Con la situazione di crisi che imperversa sui mercati economici europei e mondiali, si fa sempre più difficile investire in modo appropriato il proprio capitale: gli investimenti ambiziosi diventano più rischiosi e quindi ci si rivolge a soluzioni più sicure ma dai margini di profitto molto ridimensionati.

Un ruolo importante nella scelta dell’investimento lo svolge la quantità di denaro disponibile: a seconda della somma da gestire infatti, cambiano profondamente le opzioni disponibili e le prospettive di guadagno.Alla luce di quanto detto andiamo a vedere come è possibile far fruttare una somma da investire pari a 20’000 euro.

La prima opzione che viene in mente è quella di investire tale importo nell’acquisto di titoli di stato. Tale investimento presenta diversi punti a favore quali la disponibilità di tali titoli e la loro intrinseca sicurezza: difficilmente un investimento in obbligazioni statali mancherà di fruttare quanto previsto.

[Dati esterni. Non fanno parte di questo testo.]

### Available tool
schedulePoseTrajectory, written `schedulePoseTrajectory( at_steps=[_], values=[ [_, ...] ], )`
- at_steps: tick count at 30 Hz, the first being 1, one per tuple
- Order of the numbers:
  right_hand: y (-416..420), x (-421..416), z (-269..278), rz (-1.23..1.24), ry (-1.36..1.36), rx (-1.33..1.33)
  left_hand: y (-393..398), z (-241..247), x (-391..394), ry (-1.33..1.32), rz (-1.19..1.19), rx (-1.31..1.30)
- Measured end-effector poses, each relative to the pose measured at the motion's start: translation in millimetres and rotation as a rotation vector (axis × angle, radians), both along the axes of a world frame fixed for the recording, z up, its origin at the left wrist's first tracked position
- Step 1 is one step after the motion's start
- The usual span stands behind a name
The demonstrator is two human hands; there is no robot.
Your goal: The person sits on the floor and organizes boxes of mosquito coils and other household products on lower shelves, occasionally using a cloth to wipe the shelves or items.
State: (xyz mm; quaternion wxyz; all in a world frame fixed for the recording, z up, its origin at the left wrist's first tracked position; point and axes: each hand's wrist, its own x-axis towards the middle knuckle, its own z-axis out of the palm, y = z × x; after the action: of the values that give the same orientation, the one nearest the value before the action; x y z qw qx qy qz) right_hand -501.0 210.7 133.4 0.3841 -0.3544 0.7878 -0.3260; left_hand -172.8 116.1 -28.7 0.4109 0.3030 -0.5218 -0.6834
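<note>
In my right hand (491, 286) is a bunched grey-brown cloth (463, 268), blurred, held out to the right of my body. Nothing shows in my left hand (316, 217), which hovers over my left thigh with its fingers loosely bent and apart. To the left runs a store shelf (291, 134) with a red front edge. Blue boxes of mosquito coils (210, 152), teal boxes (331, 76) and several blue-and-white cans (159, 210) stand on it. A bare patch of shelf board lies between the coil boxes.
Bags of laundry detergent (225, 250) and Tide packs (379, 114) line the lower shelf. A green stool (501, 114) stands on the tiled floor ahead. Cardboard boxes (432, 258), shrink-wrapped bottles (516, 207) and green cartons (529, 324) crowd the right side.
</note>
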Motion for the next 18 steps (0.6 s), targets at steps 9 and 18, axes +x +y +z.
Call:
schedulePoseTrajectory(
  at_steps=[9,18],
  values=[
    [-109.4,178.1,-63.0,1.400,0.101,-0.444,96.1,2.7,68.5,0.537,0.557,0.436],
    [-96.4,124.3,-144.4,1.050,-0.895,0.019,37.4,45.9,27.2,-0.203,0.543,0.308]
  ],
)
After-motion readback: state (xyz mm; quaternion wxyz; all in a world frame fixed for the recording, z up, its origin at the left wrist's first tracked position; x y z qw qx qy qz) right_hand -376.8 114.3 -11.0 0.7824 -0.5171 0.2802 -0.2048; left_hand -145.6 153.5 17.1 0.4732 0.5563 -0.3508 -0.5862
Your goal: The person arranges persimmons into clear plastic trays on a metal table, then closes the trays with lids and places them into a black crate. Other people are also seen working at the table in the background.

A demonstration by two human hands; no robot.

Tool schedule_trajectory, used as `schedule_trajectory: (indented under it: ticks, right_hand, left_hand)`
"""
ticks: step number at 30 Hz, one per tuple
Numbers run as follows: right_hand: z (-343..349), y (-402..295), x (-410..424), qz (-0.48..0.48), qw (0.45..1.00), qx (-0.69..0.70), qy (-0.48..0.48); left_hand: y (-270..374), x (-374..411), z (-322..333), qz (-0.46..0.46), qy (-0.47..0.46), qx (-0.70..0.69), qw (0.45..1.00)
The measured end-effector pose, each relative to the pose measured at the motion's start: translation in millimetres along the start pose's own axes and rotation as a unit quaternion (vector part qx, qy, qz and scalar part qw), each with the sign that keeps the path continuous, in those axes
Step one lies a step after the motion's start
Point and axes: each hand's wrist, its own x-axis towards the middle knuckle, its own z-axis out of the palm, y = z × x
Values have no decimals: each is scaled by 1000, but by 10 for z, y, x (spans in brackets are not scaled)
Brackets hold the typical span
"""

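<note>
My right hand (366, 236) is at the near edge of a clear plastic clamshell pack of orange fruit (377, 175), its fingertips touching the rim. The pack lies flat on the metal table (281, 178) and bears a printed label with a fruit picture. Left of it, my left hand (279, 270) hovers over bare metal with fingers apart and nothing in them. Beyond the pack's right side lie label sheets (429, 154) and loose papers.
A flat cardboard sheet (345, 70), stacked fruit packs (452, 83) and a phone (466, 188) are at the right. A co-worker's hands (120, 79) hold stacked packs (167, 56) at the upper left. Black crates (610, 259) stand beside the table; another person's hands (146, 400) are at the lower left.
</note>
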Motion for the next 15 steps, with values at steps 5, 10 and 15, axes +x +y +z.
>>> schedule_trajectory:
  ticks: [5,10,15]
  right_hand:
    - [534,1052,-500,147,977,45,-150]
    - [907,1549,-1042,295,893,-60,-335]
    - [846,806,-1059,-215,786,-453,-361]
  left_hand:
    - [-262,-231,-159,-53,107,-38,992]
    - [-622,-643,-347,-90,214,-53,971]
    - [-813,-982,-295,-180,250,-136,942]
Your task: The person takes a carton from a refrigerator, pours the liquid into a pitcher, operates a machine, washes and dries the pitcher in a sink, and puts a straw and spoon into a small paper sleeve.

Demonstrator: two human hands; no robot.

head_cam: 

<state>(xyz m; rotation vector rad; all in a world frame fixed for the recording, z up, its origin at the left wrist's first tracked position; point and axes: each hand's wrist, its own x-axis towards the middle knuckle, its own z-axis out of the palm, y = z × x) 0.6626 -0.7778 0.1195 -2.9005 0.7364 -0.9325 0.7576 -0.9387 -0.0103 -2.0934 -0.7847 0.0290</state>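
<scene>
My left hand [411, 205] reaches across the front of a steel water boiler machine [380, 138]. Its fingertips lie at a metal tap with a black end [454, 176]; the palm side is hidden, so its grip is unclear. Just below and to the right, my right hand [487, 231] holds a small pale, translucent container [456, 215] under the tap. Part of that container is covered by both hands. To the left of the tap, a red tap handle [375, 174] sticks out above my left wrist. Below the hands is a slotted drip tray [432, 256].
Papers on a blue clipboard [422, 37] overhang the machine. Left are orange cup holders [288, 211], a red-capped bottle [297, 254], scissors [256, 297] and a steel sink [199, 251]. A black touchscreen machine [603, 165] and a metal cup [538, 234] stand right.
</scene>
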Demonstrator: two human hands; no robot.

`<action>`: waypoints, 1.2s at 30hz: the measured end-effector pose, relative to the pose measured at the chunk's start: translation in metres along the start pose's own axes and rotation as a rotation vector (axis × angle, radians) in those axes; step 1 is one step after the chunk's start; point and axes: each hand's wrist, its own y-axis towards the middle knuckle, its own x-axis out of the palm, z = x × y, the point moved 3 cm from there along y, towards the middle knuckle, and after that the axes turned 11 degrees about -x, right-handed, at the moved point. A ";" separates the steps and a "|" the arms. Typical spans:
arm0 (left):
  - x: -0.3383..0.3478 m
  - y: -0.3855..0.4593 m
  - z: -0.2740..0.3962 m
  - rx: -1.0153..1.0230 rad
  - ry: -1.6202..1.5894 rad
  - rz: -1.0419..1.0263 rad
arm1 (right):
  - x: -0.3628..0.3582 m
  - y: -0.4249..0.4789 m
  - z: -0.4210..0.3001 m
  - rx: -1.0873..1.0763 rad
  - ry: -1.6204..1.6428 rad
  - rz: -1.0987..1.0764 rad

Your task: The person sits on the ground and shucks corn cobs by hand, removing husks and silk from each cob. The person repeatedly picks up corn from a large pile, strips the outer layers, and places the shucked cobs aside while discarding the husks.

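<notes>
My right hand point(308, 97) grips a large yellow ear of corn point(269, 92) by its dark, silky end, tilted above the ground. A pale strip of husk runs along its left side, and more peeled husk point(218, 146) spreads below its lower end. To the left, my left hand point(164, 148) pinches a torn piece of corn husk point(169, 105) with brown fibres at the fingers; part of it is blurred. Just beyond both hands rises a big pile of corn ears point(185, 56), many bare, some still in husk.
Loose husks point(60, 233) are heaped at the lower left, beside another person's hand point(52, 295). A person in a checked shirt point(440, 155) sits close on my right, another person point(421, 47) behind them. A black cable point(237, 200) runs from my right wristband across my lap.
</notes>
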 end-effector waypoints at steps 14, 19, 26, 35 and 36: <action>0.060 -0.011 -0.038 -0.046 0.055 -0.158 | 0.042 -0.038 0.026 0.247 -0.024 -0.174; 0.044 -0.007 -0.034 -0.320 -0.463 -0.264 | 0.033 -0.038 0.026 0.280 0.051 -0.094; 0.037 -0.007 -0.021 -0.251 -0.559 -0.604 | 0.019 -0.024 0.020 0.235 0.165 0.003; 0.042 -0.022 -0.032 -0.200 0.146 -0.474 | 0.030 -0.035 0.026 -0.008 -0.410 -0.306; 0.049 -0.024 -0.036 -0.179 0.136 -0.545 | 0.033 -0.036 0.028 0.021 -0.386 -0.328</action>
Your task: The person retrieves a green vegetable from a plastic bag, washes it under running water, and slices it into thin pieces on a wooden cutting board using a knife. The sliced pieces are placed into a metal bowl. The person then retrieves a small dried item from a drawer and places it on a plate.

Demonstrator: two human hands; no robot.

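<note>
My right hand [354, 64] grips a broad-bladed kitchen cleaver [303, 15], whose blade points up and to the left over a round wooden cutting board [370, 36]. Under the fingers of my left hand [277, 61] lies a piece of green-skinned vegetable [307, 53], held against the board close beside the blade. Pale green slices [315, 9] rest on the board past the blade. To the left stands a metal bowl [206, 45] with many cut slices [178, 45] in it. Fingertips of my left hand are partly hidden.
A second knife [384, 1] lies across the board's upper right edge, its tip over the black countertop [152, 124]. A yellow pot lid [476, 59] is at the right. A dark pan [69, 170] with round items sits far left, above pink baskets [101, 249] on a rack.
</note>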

D’altro canto bisogna tenere conto del fatto che molti di tali titoli presentano un rendimento molto basto, non adatto a generare profitto ma orientati alla tutela del capitale accumulato, una sorta di “assicurazione” che tutela il denaro dalla sua svalutazione.

Titoli di stato di nazioni in via di sviluppo offrono margini di guadagno decisamente più alti ma incerti.

Il parametro che guida la scelta dell’investimento in tali titoli è il rating assegnato da agenzie indipendenti: a un rating più basso corrispondono interessi maggiori ma anche un maggior rischio nell’investimento.

Una valida alternativa all’acquisto di obbligazioni statali può essere l’utilizzo della piattaforma MoneyFarm: tra i vantaggi di tale scelta troviamo innanzitutto l’estrema flessibilità del servizio offerto che permette di guidarci nell’investimento di somme anche contenute, con piani pensati appositamente per il profilo presentato dal cliente, il tutto coadiuvato da un servizio di consulenza personale e sempre disponibile online.

La situazione del mercato azionario è invece cambiata profondamente negli ultimi tempi e giocare in borsa diventa una prospettiva molto meno allettante rispetto al passato. Al di là della crisi economica, l’investire in azioni quotate in borsa conserva comunque dei vantaggi caratteristici di tale attività quali ad esempio la completa libertà di gestione delle proprie risorse economiche e il poter mettere a frutto le proprie capacità e conoscenze del mercato azionario.

L’altro lato della medaglia è costituito dall’alto rischio di investimento e dall’elevata volatilità delle quotazioni: la possibilità di grosse perdite è sempre dietro l’angolo ed è richiesto uno studio costante e mirato dell’andamento dei titoli di interesse, per non incappare in errori che si pagherebbe, letteralmente, caro.

Resta comunque fondamentale saper diversificare il proprio portafoglio azionario, con titoli disparati e quanto più variegati, per non essere assoggettati all’andamento di titoli associati ad un unico settore.